◆ **AIM OF THE TASK**: Copy out each line of the material in which the word "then" appears.

◆ **SUPPLIED MATERIAL**:

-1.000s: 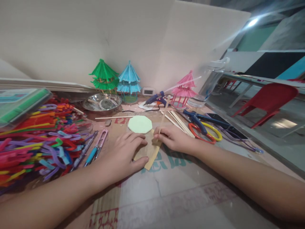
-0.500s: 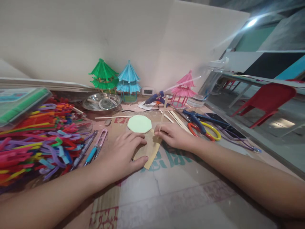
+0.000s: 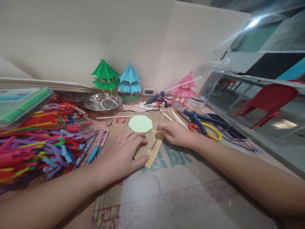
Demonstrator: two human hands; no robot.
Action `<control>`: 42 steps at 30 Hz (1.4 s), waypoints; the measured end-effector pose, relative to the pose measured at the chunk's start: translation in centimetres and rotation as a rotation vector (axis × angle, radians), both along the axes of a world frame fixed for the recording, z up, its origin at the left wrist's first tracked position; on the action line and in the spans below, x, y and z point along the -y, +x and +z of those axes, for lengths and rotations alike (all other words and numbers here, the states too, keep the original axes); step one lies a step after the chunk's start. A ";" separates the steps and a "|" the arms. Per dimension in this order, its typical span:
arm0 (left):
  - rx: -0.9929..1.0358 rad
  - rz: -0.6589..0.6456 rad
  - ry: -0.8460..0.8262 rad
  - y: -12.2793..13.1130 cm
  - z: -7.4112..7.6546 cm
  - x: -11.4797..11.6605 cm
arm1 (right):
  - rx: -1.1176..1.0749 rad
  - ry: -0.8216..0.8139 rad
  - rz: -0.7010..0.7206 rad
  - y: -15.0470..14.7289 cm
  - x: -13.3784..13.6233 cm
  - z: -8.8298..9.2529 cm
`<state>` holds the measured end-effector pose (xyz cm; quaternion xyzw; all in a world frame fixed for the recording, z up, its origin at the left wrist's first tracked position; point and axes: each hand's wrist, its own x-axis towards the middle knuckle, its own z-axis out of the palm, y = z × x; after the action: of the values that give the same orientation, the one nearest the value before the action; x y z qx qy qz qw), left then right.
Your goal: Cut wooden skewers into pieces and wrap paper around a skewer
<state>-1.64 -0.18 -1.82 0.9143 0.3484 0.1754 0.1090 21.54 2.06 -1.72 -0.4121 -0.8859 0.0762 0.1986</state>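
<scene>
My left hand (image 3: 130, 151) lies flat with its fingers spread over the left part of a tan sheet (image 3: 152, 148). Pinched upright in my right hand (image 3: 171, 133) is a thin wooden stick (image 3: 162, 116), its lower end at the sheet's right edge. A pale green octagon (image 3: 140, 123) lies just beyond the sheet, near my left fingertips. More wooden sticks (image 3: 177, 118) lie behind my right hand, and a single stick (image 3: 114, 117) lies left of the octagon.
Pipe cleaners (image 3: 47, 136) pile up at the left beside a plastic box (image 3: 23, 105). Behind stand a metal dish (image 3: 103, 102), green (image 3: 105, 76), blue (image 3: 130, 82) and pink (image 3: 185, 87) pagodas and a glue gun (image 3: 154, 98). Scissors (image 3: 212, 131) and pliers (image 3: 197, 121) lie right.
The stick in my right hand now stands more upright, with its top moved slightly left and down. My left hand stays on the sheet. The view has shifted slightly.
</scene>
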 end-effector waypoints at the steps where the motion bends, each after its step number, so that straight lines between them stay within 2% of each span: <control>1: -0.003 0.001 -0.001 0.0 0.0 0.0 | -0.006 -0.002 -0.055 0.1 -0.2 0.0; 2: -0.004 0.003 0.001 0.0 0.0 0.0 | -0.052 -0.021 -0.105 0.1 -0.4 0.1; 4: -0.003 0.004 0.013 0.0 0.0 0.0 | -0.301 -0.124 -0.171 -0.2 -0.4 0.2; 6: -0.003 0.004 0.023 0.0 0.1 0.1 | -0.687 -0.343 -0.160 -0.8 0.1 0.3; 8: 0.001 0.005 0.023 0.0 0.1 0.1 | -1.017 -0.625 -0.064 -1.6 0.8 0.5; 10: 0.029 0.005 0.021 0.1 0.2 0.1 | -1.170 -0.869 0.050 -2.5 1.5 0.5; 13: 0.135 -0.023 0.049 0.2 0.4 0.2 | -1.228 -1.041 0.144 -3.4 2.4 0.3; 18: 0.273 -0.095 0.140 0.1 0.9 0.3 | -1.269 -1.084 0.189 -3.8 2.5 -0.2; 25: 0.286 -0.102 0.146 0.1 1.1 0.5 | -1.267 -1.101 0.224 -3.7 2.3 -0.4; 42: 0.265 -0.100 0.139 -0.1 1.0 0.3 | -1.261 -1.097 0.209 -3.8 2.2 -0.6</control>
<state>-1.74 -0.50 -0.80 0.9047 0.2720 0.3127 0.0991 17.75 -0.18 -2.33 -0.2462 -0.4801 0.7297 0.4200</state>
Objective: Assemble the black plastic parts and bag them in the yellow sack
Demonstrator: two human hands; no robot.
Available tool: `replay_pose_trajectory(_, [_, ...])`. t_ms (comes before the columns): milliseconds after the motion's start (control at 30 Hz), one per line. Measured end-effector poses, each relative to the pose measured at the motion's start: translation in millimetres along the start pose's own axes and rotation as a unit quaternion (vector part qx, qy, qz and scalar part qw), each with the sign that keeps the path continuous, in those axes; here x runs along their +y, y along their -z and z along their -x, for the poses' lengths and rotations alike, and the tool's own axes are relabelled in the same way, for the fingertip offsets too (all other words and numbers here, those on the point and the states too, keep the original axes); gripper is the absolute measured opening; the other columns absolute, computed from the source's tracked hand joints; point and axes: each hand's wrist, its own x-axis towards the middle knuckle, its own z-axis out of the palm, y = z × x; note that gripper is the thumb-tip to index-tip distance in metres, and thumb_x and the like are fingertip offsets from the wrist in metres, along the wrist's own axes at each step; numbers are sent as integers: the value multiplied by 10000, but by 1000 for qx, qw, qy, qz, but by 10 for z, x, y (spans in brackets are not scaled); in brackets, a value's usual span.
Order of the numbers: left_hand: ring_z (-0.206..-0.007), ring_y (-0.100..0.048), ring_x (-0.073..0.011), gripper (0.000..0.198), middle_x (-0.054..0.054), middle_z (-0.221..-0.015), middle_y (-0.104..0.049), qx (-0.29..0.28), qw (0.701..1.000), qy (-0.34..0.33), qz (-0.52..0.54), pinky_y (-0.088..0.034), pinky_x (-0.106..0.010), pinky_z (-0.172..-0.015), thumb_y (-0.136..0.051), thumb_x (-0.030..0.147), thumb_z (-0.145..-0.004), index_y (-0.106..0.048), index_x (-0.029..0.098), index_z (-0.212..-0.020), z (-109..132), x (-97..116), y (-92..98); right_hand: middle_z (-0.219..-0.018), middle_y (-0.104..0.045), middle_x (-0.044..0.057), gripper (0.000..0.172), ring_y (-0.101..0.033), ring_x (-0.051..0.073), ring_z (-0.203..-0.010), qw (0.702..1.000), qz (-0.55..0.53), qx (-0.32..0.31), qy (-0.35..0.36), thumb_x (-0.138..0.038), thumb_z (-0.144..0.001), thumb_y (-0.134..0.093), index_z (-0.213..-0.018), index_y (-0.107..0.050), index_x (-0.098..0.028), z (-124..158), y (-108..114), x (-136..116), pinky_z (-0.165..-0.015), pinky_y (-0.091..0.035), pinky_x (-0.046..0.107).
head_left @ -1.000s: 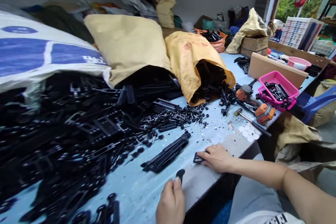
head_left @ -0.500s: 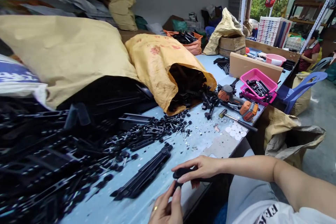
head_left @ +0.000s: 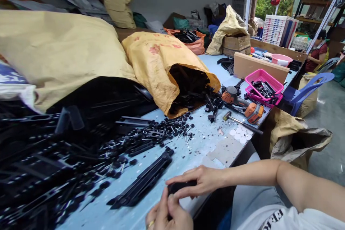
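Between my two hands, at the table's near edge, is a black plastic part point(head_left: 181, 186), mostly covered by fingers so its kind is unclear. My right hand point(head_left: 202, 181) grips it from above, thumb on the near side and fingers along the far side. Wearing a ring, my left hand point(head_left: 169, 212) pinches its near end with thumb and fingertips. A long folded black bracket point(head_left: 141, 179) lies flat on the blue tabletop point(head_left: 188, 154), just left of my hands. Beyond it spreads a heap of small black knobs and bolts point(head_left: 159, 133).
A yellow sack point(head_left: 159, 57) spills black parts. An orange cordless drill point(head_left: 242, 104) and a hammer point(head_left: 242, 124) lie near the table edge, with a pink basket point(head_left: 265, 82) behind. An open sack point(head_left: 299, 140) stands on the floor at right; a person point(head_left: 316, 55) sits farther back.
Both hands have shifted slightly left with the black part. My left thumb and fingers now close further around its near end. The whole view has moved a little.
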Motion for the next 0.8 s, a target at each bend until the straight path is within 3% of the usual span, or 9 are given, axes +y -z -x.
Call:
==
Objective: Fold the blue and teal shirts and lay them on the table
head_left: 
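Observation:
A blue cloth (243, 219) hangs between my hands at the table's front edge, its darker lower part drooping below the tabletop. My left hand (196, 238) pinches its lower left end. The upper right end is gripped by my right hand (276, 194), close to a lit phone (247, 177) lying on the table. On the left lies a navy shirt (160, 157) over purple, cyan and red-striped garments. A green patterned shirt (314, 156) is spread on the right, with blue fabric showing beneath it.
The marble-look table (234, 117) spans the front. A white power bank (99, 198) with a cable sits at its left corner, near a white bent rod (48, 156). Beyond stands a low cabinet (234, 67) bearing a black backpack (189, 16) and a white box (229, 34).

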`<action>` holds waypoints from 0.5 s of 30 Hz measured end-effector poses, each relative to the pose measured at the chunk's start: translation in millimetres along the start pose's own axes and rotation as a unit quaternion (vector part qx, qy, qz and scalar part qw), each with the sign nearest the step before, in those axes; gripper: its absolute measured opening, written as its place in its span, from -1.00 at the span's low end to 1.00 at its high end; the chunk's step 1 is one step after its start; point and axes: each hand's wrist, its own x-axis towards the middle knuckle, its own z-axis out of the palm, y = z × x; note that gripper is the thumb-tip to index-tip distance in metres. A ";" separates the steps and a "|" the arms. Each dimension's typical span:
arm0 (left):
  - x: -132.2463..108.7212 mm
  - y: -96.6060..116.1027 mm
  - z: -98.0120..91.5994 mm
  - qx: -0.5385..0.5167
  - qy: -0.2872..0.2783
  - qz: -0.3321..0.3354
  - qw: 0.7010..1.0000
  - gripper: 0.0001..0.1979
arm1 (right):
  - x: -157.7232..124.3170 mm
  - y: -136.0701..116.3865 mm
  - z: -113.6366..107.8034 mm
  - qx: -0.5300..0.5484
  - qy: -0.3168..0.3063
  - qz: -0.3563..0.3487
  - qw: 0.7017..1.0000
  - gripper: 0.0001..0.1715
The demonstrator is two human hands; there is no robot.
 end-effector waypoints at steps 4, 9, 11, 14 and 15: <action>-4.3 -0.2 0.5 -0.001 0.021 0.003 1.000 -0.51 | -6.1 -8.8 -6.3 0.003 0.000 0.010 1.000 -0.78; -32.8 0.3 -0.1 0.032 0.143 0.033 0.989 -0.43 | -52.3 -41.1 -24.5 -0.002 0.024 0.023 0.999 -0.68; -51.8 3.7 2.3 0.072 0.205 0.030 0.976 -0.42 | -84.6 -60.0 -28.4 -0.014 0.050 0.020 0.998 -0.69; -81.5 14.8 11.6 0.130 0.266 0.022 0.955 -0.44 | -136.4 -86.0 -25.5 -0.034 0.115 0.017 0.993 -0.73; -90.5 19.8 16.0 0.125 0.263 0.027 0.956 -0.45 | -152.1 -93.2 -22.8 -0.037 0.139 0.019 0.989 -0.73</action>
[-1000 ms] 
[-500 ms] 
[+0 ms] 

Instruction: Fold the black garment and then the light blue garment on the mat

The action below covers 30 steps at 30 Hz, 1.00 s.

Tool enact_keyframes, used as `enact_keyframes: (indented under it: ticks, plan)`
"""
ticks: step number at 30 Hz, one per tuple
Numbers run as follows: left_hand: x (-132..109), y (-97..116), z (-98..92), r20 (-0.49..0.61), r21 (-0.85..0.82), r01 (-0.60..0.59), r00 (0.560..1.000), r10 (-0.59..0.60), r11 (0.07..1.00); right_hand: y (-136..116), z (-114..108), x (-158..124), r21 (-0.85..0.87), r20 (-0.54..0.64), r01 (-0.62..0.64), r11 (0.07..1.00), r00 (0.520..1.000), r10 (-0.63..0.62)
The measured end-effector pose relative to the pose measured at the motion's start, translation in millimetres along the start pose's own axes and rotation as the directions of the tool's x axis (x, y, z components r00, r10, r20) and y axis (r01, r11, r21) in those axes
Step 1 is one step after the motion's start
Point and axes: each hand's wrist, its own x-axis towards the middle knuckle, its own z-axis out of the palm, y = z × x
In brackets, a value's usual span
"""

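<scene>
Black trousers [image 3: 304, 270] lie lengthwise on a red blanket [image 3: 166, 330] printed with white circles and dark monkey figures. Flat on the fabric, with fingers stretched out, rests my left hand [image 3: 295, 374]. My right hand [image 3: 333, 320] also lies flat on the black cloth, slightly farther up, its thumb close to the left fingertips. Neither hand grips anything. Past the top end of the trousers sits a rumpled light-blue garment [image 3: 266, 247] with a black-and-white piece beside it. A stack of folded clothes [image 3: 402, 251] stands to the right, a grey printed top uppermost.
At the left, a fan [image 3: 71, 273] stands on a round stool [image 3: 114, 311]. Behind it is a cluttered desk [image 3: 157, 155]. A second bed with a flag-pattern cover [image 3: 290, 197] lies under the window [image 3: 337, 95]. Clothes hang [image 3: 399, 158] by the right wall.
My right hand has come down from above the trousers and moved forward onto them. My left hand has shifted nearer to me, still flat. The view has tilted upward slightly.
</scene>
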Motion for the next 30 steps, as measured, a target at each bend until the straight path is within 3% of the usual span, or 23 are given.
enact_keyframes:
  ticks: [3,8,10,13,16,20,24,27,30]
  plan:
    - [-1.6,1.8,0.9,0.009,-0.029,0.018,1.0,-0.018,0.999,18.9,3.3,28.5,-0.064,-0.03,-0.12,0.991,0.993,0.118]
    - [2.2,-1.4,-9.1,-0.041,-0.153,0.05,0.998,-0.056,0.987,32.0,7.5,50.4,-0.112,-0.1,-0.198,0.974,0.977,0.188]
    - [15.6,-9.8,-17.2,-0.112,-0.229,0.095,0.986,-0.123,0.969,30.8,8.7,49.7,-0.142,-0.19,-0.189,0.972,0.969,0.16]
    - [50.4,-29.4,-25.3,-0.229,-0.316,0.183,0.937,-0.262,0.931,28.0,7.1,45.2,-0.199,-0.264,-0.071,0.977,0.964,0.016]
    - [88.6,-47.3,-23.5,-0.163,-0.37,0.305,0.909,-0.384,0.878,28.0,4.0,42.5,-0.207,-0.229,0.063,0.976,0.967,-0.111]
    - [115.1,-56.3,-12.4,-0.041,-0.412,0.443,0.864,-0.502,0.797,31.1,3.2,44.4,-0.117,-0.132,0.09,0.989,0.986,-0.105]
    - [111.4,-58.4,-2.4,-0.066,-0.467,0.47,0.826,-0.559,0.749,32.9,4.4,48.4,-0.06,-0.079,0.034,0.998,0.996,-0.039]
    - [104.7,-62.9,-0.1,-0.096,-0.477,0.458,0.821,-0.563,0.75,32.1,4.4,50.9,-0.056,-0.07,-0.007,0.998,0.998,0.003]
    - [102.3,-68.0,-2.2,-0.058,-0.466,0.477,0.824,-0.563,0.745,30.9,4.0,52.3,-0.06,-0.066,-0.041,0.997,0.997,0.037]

◆ **ANSWER TO THIS PROBLEM**:
`<state>` holds the measured end-effector pose (xyz cm; quaternion xyzw; all in a world frame fixed for the recording, z up, its origin at the left wrist's first tracked position; point and axes: each hand's wrist, its own x-axis towards the middle knuckle, its own z-axis out of the palm, y = z × x; after the action: of the values that give the same orientation, the one nearest the value before the action; x y z qx qy qz qw), left then right.
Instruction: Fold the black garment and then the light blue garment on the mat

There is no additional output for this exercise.